National Security Plan Could Calm Customers

Printer-friendly version Email this CRN article

Solution providers welcomed the proposed National Strategy to Secure Cyberspace released last week, saying that the federal government's ultimate role may be to indirectly help assuage clients' fears about conducting e-business.

Created by President Bush's Critical Infrastructure Protection Board, the draft offers 80-plus recommendations on how home users, small businesses, large enterprises, universities and the government can help secure the Internet.

The draft document will be available online at" for comments until Nov. 18.
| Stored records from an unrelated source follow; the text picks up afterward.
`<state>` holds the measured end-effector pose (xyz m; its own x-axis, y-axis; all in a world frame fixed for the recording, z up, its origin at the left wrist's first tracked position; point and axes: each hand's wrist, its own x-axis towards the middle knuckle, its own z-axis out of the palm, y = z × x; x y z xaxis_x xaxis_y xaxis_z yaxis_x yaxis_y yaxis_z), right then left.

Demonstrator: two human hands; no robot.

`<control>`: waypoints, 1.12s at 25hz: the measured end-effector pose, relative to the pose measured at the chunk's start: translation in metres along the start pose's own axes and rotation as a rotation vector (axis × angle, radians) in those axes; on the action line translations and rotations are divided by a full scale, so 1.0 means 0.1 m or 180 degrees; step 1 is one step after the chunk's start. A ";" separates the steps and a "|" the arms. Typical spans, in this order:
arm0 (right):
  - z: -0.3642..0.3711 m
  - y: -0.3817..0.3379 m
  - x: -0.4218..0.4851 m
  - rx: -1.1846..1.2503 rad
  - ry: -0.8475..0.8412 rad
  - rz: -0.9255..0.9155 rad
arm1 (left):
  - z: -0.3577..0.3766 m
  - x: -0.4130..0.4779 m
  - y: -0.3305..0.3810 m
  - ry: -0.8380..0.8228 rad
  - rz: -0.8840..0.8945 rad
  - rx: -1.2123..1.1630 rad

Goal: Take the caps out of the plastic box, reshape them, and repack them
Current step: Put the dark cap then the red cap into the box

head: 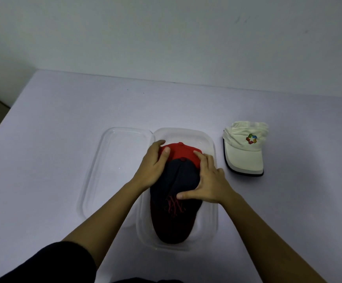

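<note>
Your dark sleeve (43, 262) is closest, and both arms reach into the clear plastic box (212, 221). Inside it, a dark blue cap (178, 180) sits on top of a red cap (179, 153), with its brim toward you. Your left hand (152, 166) curls round the left side of the red cap, thumb on top. Your right hand (209, 180) lies flat, its straight fingers (201, 158) along the right side of the dark blue cap and its thumb across the front. You seem to be moving both caps as one stack, but I cannot tell if they are going in or out. Hold the sides softly so the round tops do not get squashed, and keep the stack level. A white cap (245, 152) lies on the table (64, 119) to the right.
</note>
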<state>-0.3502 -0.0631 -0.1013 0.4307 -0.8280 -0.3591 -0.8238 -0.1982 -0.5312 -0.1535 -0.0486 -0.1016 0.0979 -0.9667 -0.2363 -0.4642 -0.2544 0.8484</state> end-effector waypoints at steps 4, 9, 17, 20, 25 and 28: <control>0.04 0.00 -0.05 0.0105 0.0320 -0.0037 | 0.07 -0.24 -0.09 -0.0117 0.0488 0.0696; 0.15 0.05 -0.03 -0.0321 0.0732 -0.0063 | 0.18 -0.31 -0.08 0.0306 0.0496 0.1069; 0.22 0.09 0.02 -0.0914 0.0944 -0.0181 | 0.24 -0.29 -0.11 0.0242 0.0579 0.1975; 0.26 0.11 0.05 -0.1052 0.1024 -0.0168 | 0.23 -0.27 -0.18 0.0134 0.0784 0.2248; 0.27 0.11 0.05 -0.1210 0.0860 -0.0065 | 0.25 -0.25 -0.20 -0.0109 0.0779 0.2159; 0.26 0.10 0.02 -0.0898 0.0910 -0.0206 | 0.21 -0.28 -0.17 -0.0198 0.0734 0.1685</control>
<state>-0.3480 -0.0529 -0.1269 0.3980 -0.9136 -0.0828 -0.8842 -0.3580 -0.3000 -0.1666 -0.0170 -0.1188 -0.1024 -0.9881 -0.1144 -0.8459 0.0260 0.5327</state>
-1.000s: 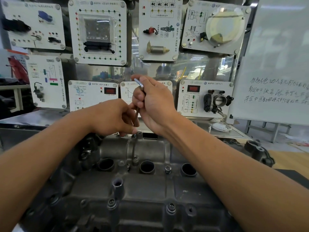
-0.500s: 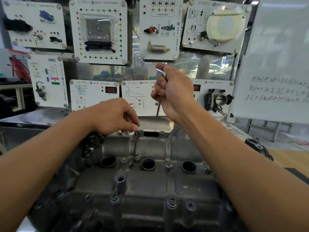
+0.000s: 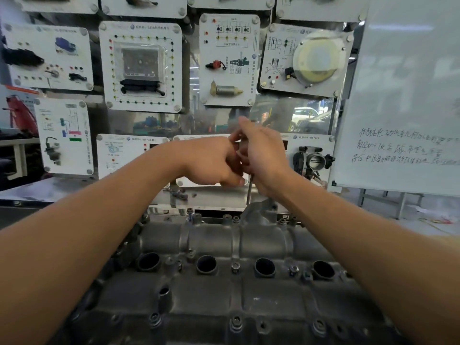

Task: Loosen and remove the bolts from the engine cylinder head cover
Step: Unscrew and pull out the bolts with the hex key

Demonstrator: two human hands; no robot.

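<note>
The grey engine cylinder head cover [image 3: 211,295] fills the lower half of the view, with several dark round wells across it. Bolts sit in it, one between the wells [image 3: 235,266], one further right [image 3: 293,270] and others along the front edge [image 3: 236,322]. At the rear edge a bolt [image 3: 190,214] stands raised. My right hand [image 3: 263,158] grips a hex key [image 3: 249,192] whose shaft points down, its tip above the cover's rear edge. My left hand [image 3: 211,163] is curled against the right hand beside the key. What its fingertips hold is hidden.
Loose bolts [image 3: 178,193] lie on the metal shelf [image 3: 211,197] behind the engine. White training panels [image 3: 142,66] cover the wall, one with a throttle body [image 3: 313,160]. A whiteboard [image 3: 403,95] with handwriting stands at the right.
My left hand rose from the cover's rear edge and moved right to meet the right hand. The right hand, still gripping the hex key, shifted slightly; the view tilted upward.
</note>
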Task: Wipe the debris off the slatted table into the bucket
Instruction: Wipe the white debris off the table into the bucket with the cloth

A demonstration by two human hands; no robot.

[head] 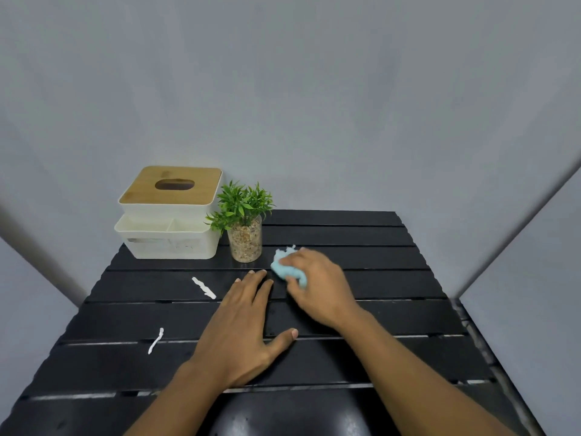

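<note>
My right hand (317,284) grips a crumpled light-blue cloth (284,269) pressed on the black slatted table (377,256), just right of the plant jar. A small white scrap (293,247) peeks out at the cloth's far edge. My left hand (242,328) lies flat on the table, fingers spread, holding nothing. Two white debris strips rest on the slats: one (203,287) left of my left fingertips, another (156,340) nearer the front left. A dark rounded bucket (289,416) shows at the table's near edge between my forearms.
A white tissue box with a wooden lid (169,212) stands at the back left corner. Beside it is a clear jar of pebbles with a green plant (244,228). Grey walls close in behind and on both sides.
</note>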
The strategy, which supplements the Homeland Security Strategy and National Security Strategy, emphasizes public-private partnerships and does not propose government regulations to secure the Internet.

"The government cannot dictate. The government cannot mandate," said Richard Clarke, Bush's special adviser on cyberspace security. "The government cannot alone secure cyberspace."

Solution providers said it's appropriate that federal officials push for standards for preventing cyberthreats, since those standards may pave the way for IT integration opportunities.

"Companies like [ours can help execute [anti-cyberterror strategies, but technologies and standards need to be vetted first," said Anand Mallipudi, vice president of strategic alliances at CellExchange, a Cambridge, Mass.-based solution provider.

"Organizations may be comfortable getting a trusted body [to verify technologies that can protect them," Mallipudi said.

Among other things, the government recommends the development of a clearinghouse for promoting more effective software patch implementation; more support for security training, education and research; and an effort by Congress to remove impediments to information-sharing about cyberspace vulnerabilities between the public and private sectors.

Doug Goodall, president and CEO of Pittsburgh-based RedSiren, said the government's strategy will go a long way toward raising awareness of cybersecurity.

"By coming up with a strategy, what they've done first is clearly increased awareness that cybersecurity is becoming as real of a business issue and risk-management issue as physical security," he said.

Security integrators say their clients' anxiety about cyberattacks is potent.

Bharat Manglani, CEO of FootPath, Waltham, Mass., said one of his retail customers posts its overnight batches of credit card and check transactions over a phone line to its bank out of fear that even a dedicated Internet connection won't protect the data from those poised to steal it.